Segment Open

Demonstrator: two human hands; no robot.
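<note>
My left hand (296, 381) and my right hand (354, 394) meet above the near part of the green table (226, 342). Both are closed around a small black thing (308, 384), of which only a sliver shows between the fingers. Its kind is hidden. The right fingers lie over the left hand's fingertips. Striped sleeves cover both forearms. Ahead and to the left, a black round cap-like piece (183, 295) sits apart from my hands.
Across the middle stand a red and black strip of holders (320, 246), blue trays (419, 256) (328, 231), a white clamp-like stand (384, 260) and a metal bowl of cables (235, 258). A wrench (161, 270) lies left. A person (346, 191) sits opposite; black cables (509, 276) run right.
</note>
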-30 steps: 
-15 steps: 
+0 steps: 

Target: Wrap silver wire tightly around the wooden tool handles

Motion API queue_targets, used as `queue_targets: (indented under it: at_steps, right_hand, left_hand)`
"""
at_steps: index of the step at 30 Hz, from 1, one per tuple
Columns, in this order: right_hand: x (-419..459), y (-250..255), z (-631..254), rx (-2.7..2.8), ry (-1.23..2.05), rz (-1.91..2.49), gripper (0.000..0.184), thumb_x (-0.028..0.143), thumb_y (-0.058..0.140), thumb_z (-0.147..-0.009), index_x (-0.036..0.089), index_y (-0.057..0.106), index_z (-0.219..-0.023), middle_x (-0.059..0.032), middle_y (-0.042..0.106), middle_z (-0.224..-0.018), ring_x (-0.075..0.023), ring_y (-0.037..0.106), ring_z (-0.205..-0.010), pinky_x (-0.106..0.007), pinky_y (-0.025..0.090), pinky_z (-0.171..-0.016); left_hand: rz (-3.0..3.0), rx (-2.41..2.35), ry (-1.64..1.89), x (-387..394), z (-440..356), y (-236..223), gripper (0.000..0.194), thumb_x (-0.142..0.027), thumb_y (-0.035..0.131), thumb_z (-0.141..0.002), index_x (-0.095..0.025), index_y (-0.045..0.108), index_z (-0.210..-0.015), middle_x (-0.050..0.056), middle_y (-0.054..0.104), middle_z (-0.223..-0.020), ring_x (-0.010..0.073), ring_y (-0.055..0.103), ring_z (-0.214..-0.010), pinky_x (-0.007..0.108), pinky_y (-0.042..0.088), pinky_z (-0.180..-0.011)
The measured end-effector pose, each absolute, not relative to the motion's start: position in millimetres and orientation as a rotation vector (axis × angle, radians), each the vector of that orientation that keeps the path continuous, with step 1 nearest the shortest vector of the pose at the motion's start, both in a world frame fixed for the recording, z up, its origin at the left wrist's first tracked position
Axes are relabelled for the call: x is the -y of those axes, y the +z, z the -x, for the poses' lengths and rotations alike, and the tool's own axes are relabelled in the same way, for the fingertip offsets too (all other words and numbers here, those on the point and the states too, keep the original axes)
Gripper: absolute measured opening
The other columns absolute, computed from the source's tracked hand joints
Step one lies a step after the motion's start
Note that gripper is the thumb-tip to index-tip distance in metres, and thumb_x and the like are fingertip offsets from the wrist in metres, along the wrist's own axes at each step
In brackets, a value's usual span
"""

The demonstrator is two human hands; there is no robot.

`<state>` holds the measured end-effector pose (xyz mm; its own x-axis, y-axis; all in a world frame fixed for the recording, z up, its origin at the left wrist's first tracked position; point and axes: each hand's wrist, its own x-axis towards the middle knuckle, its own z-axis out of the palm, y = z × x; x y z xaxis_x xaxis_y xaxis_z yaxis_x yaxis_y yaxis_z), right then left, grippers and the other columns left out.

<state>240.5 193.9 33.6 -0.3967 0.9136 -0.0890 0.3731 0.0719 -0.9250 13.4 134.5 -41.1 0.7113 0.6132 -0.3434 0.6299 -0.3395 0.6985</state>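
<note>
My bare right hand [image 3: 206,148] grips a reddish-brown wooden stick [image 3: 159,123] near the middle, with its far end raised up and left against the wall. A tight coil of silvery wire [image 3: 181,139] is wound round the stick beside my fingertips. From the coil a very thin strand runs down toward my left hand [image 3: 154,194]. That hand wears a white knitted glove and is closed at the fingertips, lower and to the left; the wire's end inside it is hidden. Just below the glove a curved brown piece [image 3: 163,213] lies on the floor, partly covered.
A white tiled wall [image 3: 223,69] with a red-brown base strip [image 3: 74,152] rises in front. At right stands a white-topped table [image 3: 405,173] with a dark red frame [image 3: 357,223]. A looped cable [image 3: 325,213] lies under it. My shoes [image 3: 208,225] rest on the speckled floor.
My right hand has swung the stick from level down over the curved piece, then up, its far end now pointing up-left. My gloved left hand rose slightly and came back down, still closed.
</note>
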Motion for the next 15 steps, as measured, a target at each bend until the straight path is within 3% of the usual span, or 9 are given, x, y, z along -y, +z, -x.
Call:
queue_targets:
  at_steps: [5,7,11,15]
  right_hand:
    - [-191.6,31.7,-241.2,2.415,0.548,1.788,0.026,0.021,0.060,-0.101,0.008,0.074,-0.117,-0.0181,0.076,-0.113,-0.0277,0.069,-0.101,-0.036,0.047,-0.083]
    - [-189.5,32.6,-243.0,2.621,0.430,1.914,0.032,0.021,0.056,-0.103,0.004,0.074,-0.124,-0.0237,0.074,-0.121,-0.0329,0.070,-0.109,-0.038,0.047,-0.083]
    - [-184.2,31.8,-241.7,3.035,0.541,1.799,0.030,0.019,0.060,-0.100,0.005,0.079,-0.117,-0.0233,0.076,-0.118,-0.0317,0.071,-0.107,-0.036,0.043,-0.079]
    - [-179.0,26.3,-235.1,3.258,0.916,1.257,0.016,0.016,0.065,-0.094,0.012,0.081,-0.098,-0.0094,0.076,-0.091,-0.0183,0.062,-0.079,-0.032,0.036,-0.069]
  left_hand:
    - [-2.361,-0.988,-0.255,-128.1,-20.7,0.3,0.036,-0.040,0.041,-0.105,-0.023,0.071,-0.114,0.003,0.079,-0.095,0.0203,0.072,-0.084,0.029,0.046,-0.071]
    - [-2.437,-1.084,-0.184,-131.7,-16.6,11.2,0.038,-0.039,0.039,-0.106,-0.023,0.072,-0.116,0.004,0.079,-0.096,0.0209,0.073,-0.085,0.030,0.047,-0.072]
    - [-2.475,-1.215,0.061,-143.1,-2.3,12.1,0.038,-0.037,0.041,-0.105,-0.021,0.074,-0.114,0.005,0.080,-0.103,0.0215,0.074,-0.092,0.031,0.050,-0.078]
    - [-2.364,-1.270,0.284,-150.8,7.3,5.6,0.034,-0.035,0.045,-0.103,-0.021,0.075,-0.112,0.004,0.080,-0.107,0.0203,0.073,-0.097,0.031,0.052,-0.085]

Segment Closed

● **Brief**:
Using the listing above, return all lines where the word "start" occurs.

● **Exercise response**:
The measured end-effector pose, each absolute, not relative to the motion's start: position in millimetres and orientation as a rotation vector (axis × angle, radians), each the vector of that orientation that keeps the path continuous, with step 1 nearest the shortest vector of the pose at the motion's start, both in a world frame fixed for the recording, z up, its origin at the left wrist's first tracked position
Step one lies a step after the motion's start

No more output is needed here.